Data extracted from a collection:
============

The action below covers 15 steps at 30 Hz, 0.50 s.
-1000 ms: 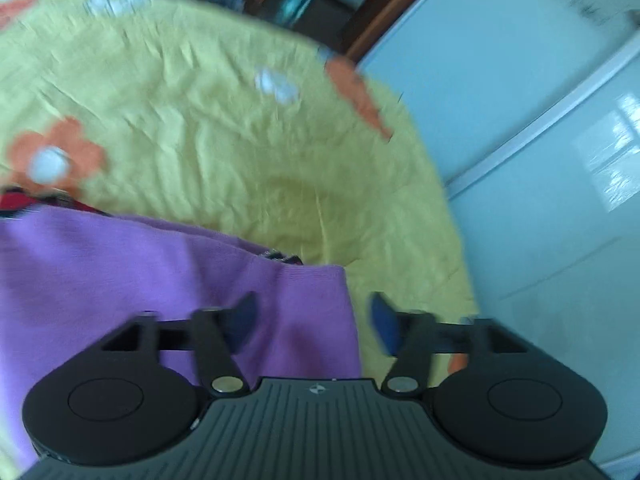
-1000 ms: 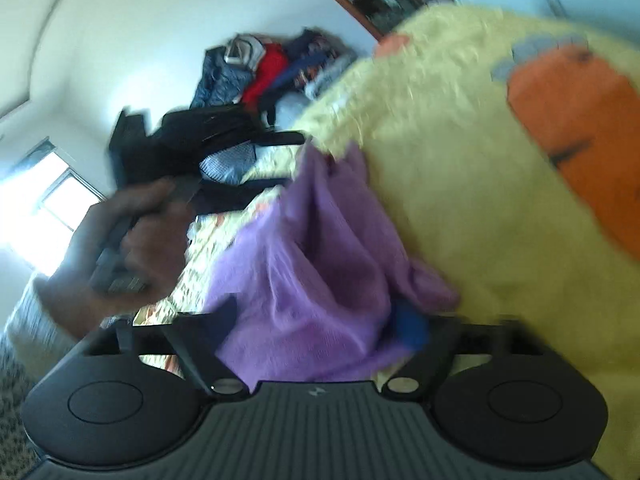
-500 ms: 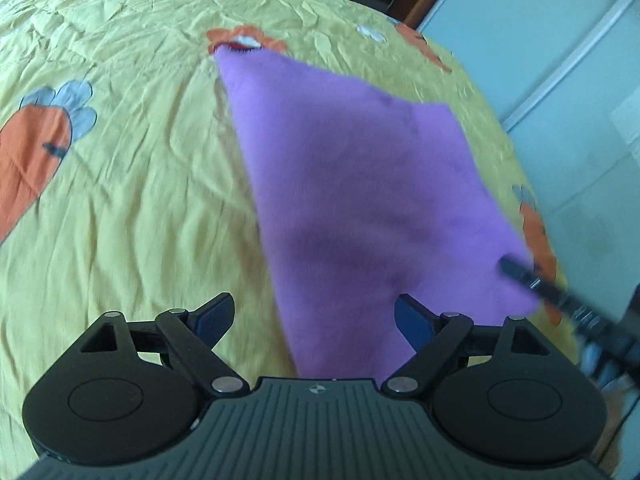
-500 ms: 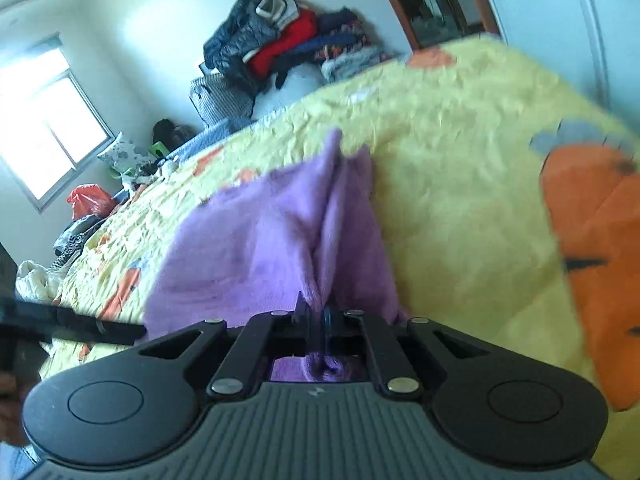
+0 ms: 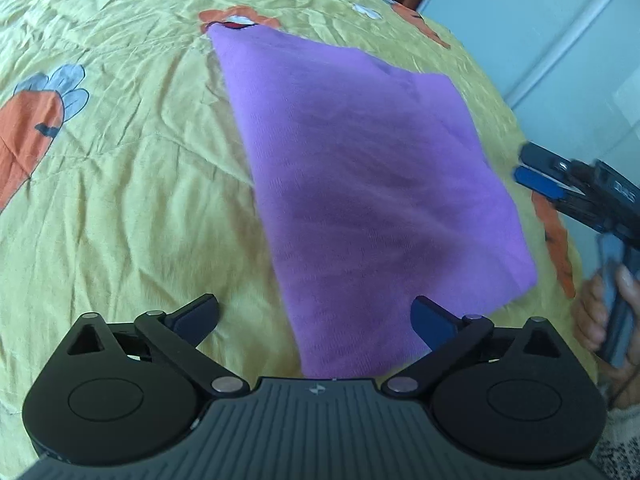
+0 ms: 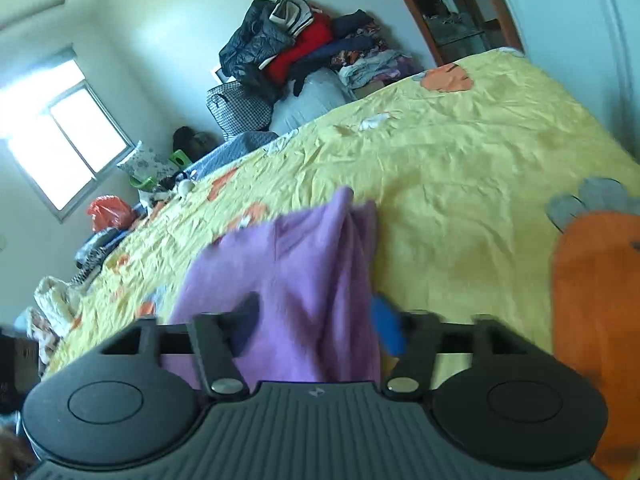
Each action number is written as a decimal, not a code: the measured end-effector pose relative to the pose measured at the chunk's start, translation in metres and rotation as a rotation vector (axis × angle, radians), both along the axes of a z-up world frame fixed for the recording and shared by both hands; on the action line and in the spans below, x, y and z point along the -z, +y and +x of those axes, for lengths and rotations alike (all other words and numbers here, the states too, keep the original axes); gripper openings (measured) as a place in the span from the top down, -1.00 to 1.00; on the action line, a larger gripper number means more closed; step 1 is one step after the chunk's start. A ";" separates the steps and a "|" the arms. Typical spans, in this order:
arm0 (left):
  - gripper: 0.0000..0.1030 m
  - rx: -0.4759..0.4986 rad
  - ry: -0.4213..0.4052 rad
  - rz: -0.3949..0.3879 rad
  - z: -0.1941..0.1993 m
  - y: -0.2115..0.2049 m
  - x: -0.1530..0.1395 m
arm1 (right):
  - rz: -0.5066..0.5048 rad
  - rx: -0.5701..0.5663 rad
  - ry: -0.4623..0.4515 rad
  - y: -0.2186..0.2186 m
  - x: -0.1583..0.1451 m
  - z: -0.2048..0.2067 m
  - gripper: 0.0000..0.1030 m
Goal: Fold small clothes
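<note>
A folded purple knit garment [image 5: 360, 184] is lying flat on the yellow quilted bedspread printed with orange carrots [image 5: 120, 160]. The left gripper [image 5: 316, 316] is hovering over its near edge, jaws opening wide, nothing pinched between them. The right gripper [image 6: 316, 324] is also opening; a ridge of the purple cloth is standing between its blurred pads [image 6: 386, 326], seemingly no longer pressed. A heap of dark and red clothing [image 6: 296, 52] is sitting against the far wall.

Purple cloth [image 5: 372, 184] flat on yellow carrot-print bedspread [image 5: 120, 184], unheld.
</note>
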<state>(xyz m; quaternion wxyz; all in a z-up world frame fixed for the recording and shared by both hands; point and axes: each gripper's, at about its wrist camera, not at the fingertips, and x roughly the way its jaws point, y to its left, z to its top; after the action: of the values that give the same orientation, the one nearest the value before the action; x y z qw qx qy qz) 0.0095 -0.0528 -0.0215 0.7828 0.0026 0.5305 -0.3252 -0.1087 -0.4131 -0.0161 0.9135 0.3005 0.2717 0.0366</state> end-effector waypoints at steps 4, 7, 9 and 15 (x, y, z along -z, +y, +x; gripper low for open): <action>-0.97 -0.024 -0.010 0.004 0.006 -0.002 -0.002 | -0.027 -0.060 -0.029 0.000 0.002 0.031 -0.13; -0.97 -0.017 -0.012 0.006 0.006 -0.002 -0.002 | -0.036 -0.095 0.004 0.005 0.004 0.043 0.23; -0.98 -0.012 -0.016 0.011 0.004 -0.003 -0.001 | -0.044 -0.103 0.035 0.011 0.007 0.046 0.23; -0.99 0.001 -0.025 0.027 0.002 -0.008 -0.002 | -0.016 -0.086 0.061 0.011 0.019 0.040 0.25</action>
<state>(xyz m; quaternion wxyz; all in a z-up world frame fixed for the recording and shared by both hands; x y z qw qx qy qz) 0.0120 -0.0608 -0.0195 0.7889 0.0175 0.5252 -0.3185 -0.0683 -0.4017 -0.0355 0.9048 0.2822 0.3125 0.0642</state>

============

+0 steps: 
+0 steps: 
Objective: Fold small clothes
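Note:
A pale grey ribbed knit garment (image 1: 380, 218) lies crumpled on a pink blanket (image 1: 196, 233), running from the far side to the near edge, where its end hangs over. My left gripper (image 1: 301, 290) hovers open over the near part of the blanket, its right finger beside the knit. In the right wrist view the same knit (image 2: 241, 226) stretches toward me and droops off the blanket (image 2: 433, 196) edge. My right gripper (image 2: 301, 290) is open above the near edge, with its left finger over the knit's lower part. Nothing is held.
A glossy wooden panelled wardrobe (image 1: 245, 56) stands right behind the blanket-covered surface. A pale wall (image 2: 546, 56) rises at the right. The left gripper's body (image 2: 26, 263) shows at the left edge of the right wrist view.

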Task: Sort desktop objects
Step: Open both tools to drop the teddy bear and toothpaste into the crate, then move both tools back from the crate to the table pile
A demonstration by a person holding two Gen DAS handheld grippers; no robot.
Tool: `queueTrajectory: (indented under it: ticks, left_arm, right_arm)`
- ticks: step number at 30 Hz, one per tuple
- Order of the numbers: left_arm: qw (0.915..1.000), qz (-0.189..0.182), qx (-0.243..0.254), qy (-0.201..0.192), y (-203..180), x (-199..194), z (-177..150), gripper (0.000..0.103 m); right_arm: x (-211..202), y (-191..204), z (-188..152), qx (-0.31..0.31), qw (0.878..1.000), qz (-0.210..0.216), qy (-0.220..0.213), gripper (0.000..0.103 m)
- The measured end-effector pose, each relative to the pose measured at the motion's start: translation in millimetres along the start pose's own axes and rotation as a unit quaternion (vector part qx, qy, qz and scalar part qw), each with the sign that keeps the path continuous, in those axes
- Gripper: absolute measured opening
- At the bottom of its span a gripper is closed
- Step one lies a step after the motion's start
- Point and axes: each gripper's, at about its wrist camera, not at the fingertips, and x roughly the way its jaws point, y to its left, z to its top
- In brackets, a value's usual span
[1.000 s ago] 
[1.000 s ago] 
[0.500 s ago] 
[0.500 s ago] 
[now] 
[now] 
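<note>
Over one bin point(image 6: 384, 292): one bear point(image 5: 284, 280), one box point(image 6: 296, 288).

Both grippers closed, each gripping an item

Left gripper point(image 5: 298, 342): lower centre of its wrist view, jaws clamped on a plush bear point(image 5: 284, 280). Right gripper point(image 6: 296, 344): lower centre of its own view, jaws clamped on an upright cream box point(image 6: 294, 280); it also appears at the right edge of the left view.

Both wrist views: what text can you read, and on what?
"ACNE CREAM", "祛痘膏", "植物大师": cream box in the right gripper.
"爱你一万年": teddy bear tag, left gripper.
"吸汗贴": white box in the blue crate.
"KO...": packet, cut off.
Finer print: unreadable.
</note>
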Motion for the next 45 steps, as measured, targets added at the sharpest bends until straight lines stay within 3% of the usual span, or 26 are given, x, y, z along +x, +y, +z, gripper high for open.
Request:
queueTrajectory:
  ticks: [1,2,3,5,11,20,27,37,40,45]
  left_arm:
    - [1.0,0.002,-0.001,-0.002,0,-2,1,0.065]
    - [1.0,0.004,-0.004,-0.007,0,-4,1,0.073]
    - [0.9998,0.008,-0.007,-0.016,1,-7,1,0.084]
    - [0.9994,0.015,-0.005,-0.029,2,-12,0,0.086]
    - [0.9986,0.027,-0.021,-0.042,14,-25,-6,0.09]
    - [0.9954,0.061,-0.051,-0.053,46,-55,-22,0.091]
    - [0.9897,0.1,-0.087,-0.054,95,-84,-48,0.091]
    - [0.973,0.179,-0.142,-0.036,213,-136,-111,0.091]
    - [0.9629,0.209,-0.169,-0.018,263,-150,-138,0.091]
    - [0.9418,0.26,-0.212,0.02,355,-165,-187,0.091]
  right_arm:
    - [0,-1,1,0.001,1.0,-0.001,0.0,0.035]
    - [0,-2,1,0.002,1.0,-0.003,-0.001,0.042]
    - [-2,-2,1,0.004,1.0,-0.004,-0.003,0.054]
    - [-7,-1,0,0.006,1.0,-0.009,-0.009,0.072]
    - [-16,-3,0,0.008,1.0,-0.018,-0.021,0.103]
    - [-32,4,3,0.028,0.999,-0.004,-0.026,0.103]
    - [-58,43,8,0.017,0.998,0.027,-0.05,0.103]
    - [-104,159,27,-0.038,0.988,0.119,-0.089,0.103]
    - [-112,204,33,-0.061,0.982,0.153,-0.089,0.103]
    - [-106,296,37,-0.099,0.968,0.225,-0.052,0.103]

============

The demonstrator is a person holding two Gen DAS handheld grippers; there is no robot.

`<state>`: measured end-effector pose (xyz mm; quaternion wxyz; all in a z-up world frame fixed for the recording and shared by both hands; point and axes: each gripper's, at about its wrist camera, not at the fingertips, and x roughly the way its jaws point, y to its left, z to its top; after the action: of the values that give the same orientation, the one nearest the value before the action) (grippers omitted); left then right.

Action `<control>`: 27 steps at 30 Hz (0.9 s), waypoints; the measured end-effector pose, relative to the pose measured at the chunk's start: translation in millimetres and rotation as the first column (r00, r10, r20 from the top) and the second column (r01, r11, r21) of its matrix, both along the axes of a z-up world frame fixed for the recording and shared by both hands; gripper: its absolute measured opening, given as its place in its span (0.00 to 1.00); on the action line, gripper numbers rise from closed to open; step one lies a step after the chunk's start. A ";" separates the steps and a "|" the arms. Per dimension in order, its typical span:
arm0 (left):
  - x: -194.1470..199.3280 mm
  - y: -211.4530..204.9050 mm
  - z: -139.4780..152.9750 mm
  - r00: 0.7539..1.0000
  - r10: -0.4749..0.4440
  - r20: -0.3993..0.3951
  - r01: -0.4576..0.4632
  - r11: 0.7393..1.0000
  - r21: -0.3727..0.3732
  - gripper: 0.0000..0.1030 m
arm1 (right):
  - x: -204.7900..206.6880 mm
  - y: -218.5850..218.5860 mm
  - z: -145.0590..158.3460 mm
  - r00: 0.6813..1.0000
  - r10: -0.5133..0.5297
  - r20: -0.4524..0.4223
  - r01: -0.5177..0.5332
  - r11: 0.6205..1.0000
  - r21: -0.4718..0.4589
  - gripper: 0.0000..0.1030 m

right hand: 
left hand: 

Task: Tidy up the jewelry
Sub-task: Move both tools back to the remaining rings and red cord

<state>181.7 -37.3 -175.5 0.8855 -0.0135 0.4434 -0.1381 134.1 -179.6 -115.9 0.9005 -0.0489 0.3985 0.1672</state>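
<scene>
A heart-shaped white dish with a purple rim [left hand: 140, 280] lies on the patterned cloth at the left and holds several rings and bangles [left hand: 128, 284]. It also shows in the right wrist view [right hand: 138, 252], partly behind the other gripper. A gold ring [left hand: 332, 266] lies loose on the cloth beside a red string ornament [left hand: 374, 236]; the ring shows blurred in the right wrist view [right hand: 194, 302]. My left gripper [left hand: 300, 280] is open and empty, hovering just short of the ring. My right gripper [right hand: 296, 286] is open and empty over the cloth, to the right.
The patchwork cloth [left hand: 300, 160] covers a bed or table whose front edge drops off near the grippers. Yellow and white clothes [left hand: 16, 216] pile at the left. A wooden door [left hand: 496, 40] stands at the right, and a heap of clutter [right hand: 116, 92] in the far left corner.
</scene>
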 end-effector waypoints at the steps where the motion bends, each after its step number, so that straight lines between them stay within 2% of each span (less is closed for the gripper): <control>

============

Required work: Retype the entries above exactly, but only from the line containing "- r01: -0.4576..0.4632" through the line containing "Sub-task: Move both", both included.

Written answer:
  - r01: -0.4576..0.4632
  - r11: 0.7393..1.0000
  - r21: -0.3727..0.3732
  - gripper: 0.0000..0.1030 m
arm1 (right):
  - x: -204.7900..206.6880 mm
  - y: -218.5850..218.5860 mm
  - z: -145.0590..158.3460 mm
  - r00: 0.6813..1.0000
  - r10: -0.5133..0.5297
  - r20: -0.4524..0.4223
  - r01: -0.5177..0.5332
  - r11: 0.6205..1.0000
  - r21: -0.4718..0.4589
  - gripper: 0.0000..0.1030 m

right hand: 
left hand: 

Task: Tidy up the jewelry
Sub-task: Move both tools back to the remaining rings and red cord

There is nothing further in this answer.